La coopération internationale et le partage des renseignements sont essentiels pour combattre efficacement les activités des groupes criminels organisés liées aux migrations, selon la Commission des migrations de l’APCE. Des réponses novatrices et globales devraient « cibler tous les aspects potentiellement vulnérables des modèles économiques de ces groupes, y compris le blanchiment de capitaux, la corruption d’agents publics et l’utilisation abusive d’internet ».

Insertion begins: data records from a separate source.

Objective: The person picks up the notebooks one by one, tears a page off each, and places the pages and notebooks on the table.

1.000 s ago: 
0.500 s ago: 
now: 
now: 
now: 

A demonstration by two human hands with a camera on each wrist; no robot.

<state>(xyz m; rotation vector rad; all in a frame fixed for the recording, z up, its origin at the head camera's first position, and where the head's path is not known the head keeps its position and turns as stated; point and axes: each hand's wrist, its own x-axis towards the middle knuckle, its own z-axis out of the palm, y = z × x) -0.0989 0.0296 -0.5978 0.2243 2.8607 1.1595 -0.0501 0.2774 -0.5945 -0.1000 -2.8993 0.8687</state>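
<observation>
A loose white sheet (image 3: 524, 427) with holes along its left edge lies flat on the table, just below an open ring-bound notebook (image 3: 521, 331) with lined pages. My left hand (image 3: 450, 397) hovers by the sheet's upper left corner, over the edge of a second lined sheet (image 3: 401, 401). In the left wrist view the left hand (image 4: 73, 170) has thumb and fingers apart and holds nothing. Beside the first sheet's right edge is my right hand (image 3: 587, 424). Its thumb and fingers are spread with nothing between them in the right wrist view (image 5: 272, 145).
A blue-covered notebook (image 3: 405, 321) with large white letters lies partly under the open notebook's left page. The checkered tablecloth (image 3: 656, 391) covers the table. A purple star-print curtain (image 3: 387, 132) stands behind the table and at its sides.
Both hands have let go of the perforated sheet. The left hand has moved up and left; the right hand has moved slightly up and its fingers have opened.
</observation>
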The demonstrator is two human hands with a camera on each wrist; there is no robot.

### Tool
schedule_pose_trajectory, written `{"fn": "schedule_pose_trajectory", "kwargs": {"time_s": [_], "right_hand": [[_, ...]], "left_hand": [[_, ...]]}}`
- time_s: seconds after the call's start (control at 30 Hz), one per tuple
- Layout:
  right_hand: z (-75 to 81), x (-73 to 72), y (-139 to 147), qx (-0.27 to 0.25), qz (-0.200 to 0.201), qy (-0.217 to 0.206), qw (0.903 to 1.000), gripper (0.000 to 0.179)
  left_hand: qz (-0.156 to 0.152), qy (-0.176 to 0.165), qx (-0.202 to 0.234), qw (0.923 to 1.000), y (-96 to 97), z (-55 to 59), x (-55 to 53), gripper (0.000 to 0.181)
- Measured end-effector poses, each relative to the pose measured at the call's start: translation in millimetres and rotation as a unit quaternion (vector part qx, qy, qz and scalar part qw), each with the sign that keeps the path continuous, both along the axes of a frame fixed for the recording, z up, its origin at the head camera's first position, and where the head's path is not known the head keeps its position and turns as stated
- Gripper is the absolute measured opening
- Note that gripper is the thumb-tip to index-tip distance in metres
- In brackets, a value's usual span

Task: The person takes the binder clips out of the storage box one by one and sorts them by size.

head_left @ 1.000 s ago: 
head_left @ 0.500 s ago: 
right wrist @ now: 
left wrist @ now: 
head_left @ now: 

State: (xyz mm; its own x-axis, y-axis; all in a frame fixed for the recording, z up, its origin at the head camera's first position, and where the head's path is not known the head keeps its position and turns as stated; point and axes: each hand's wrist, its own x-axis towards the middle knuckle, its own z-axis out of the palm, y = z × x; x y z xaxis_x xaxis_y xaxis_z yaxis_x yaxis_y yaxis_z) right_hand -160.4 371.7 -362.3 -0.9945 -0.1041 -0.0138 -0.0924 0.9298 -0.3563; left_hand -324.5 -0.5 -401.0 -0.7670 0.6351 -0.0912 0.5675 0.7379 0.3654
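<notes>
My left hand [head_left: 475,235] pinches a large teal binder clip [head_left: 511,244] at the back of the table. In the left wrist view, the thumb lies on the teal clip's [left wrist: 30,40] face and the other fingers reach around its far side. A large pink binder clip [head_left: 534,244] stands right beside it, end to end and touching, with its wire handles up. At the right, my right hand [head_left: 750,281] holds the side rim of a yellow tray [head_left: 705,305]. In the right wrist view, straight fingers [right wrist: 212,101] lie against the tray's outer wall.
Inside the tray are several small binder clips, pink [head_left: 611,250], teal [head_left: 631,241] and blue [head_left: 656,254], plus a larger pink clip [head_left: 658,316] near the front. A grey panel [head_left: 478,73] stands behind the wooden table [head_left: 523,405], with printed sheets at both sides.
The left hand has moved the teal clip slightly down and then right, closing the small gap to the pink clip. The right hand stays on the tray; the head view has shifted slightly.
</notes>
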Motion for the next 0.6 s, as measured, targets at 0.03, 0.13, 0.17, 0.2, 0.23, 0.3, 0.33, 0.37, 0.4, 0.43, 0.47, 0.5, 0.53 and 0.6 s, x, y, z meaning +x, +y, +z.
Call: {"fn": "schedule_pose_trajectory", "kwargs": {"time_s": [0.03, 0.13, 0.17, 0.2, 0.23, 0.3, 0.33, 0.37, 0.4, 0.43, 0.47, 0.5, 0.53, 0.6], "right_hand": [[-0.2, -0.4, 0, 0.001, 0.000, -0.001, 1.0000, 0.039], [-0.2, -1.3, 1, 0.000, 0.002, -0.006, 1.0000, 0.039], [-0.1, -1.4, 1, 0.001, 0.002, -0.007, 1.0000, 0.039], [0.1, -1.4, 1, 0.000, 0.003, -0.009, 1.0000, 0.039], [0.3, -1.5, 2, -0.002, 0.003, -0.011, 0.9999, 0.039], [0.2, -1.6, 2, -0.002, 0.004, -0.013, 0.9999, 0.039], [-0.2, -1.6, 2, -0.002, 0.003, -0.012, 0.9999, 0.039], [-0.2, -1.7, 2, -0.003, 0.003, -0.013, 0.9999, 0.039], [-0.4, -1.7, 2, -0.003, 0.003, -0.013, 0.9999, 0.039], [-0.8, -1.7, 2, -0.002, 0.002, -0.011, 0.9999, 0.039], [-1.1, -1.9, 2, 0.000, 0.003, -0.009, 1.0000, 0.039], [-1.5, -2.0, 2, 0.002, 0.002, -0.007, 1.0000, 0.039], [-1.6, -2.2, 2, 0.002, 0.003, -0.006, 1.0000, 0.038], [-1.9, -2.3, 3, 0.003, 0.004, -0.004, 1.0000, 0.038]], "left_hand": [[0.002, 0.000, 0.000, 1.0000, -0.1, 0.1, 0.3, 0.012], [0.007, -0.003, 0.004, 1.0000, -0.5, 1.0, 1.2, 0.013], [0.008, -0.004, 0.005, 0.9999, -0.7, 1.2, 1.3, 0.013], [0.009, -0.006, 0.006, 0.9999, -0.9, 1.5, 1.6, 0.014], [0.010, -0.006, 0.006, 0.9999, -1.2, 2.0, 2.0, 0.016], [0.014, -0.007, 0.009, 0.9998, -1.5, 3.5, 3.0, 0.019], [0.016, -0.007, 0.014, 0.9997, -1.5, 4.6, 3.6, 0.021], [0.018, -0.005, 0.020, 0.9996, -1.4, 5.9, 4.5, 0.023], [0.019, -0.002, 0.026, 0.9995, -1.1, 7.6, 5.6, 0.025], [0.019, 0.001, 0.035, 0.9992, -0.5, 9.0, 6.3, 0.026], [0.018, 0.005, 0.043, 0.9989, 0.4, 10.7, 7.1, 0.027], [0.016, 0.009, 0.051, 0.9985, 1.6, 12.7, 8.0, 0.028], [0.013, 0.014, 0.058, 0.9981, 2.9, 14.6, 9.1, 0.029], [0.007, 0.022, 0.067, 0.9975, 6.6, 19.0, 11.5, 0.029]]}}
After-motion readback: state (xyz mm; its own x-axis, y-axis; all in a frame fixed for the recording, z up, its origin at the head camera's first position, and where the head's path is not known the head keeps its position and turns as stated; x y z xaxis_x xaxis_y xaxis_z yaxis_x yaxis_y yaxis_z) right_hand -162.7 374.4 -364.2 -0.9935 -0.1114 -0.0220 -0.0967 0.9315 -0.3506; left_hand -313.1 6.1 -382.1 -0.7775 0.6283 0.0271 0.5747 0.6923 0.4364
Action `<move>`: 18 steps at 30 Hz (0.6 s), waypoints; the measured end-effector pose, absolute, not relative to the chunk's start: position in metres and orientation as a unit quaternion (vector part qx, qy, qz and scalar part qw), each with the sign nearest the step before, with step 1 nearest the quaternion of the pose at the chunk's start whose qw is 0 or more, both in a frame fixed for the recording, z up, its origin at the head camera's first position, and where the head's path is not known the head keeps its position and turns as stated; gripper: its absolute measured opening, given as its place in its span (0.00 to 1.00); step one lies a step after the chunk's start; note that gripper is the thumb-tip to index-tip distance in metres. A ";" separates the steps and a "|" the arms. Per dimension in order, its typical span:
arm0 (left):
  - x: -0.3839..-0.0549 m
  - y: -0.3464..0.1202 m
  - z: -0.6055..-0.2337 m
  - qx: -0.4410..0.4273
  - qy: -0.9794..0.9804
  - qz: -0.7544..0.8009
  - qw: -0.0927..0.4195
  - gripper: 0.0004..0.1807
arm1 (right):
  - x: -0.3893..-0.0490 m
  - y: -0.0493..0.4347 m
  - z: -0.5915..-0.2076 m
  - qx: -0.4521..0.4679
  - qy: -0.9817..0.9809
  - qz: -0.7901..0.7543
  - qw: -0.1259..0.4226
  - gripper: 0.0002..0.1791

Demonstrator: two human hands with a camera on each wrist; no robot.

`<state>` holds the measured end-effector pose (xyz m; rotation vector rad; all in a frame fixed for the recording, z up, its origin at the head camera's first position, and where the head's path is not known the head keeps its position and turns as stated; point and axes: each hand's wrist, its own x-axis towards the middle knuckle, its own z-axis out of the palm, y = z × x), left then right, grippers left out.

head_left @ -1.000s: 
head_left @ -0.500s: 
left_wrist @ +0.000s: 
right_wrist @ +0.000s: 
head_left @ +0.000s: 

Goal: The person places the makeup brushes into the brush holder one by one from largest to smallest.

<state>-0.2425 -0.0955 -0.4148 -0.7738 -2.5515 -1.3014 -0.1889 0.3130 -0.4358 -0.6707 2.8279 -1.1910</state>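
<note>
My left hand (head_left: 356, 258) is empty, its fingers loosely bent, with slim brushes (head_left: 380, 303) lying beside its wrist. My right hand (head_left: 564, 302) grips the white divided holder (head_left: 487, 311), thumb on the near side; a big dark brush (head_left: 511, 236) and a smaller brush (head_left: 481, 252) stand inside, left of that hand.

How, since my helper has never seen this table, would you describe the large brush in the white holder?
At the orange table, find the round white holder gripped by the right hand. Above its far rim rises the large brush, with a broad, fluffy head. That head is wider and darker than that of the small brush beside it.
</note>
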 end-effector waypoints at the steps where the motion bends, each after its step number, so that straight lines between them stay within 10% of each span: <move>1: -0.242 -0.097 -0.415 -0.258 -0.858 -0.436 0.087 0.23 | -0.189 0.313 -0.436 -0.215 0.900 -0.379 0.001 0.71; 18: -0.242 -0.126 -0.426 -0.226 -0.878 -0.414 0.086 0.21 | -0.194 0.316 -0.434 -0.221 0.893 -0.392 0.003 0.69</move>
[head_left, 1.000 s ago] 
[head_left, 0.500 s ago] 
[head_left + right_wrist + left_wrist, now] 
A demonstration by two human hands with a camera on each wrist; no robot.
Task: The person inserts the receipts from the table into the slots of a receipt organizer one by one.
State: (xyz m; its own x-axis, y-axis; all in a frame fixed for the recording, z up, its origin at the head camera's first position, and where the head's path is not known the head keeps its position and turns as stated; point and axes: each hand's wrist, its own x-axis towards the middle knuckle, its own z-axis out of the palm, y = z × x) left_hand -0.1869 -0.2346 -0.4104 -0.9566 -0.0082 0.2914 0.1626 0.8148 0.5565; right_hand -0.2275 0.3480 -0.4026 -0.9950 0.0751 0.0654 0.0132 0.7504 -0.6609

En adoptant à l’unanimité un rapport préparé par Irakli Chikovani (Georgie, ALDE), la commission a souligné qu’Il faut chercher à utiliser tous les moyens possibles pour faire du trafic illicite de migrants, et des infractions diverses qui y sont souvent associées, des activités « non plus à faible risque et rentabilité élevée, mais à haut risque et faible rentabilité ».

La commission invite les Etats membres à ratifier et à mettre en œuvre les différentes Conventions des Nations Unies et du Conseil de l’Europe contre la criminalité transnationale et le blanchiment. Pour sa part, l’Union européenne et ses Etats membres devraient mettre pleinement en œuvre le Plan d’action contre le trafic de migrants organisée.
 

Les gouvernements devraient développer et appliquer de manière effective une gamme complète de techniques d’enquête et de poursuite contre les trafiquants de migrants. Les autorités compétentes devraient être « habilitées à saisir, confisquer et examiner de manière légale les instrumentalités utilisés pour les délits de trafic » et prevoir un usage étendue d’interception des communications, conformément aux garanties prévues à la Convention Européenne sur les Droits de l’Homme. Une juridiction pour les délits commis au cours du trafic de migrants sur le territoire national devrait être établie, « même si ces délits ont été apparemment commis en dehors dudit territoire ».
 

De l’avis de la commission, les efforts déployés pour combattre le trafic illicite de migrants devraient aussi s’attaquer aux causes profondes des migrations forcées qui poussent les migrants à s’en remettre à des passeurs. « Des programmes de réinstallation des réfugiés adaptés et efficaces et des voies de migration légales et sûres devraient aussi être mis en place pour réduire le recours à des passeurs ».